The effectiveness of a benchmarking metric for predicting delivered performance is founded on its accurate model of the target workload. A static benchmark suite will eventually fail to provide an accurate means for assessing systems. Several examples, including LINPACK, show that over time, kernel benchmarks become less of a discriminating factor. This is because once a simple benchmark gains traction in the community, system designers customize their designs to do well on that benchmark. The Livermore Loops, SPEC, LINPACK, NAS Parallel Benchmarks, etc. all have this issue. It is clear LINPACK now tracks peak performance in the large majority of cases. Erich Strohmaier showed through statistical methods, that within 5-7 years, only three of the eight NPBs were true distinguishers of system performance.

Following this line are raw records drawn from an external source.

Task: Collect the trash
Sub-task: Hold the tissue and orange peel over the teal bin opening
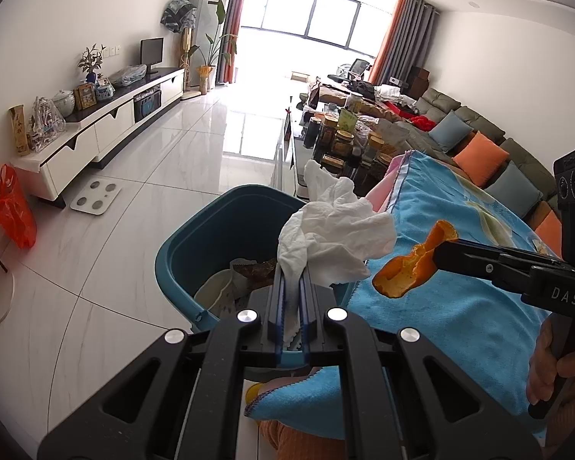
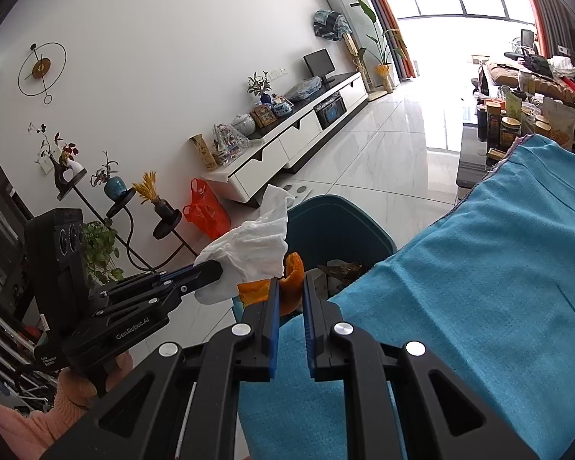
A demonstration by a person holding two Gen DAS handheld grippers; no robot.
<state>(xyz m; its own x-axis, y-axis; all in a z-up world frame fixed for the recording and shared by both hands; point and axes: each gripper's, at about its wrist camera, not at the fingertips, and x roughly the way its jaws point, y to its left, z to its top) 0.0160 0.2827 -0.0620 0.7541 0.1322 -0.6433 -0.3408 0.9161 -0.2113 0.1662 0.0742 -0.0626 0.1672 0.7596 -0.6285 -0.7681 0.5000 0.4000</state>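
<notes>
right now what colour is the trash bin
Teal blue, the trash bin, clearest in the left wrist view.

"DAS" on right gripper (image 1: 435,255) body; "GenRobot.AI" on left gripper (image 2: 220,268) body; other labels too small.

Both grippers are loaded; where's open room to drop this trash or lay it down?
The teal bin has room at its left, wrappers at its right. The blue towel beside it is bare. The glass table beyond is crowded with jars.

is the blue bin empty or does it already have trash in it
Not empty. The bin has no lid on, and crumpled wrappers lie inside it.
</notes>
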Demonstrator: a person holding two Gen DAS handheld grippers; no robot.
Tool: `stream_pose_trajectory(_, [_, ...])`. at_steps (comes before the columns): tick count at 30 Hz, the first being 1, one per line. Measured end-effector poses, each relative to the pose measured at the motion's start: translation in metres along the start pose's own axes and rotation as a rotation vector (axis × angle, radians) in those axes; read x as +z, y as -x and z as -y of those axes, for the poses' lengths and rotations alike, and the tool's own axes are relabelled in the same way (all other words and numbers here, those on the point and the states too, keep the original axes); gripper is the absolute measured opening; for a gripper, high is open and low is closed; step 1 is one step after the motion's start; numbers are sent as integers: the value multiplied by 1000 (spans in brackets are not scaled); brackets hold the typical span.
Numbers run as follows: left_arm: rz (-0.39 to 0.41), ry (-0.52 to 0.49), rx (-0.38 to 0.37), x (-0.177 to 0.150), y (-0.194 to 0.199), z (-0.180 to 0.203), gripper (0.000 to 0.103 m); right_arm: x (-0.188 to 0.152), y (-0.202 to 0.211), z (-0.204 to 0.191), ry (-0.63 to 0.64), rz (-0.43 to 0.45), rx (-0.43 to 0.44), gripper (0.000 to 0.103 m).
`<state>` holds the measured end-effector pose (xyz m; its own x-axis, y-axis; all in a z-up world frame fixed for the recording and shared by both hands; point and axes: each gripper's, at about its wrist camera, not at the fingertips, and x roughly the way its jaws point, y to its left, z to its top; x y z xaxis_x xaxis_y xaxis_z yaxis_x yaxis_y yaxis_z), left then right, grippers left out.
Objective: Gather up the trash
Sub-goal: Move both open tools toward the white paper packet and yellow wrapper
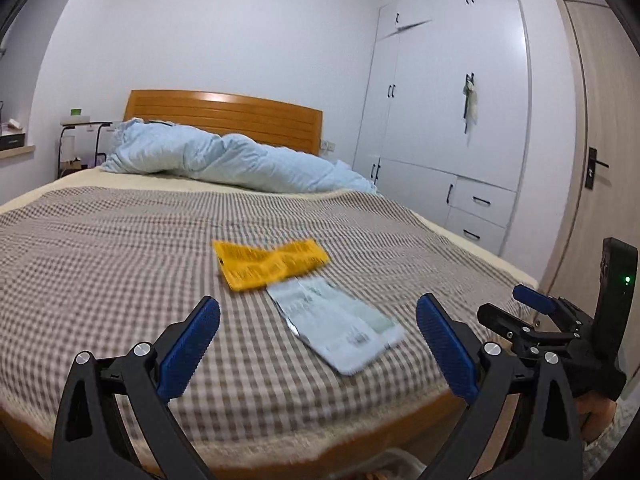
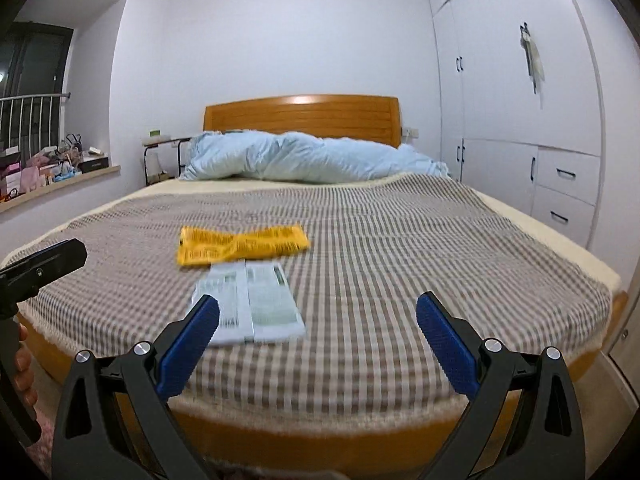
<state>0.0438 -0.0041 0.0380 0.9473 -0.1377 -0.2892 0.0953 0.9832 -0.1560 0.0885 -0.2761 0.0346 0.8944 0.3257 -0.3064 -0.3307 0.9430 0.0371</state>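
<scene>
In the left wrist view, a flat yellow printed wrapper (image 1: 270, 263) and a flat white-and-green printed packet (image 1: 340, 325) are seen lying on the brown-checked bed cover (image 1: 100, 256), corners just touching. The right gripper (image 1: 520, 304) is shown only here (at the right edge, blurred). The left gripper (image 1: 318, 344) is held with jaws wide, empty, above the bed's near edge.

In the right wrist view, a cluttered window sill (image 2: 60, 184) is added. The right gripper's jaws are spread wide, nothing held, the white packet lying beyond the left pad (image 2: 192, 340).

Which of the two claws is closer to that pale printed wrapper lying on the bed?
Probably left. The pale wrapper lies centred just ahead of the open left claw; the open right claw has it off by its left finger. A close call.
</scene>
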Motion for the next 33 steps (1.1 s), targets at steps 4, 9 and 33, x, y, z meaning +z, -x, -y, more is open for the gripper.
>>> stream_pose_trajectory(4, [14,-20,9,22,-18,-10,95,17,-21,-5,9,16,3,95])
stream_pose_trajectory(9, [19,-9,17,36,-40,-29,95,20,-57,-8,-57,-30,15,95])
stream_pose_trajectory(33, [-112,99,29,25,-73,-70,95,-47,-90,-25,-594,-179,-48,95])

Thus it should not be a goal that the kernel benchmarks that they are long lived – except as regression tests to make sure the features that make them work well stay in the design scope. There will have to be a constant introduction/validation of the “primary” tests that will drive the design features for the future, and a constant “retirement” of the benchmarks that are no longer strong discriminators. Consequently, the SSP metric continues to evolve to stay current with current workloads and future trends. We will now describe the 5th generation of the SSP metric that is being used for the NERSC-5 procurement.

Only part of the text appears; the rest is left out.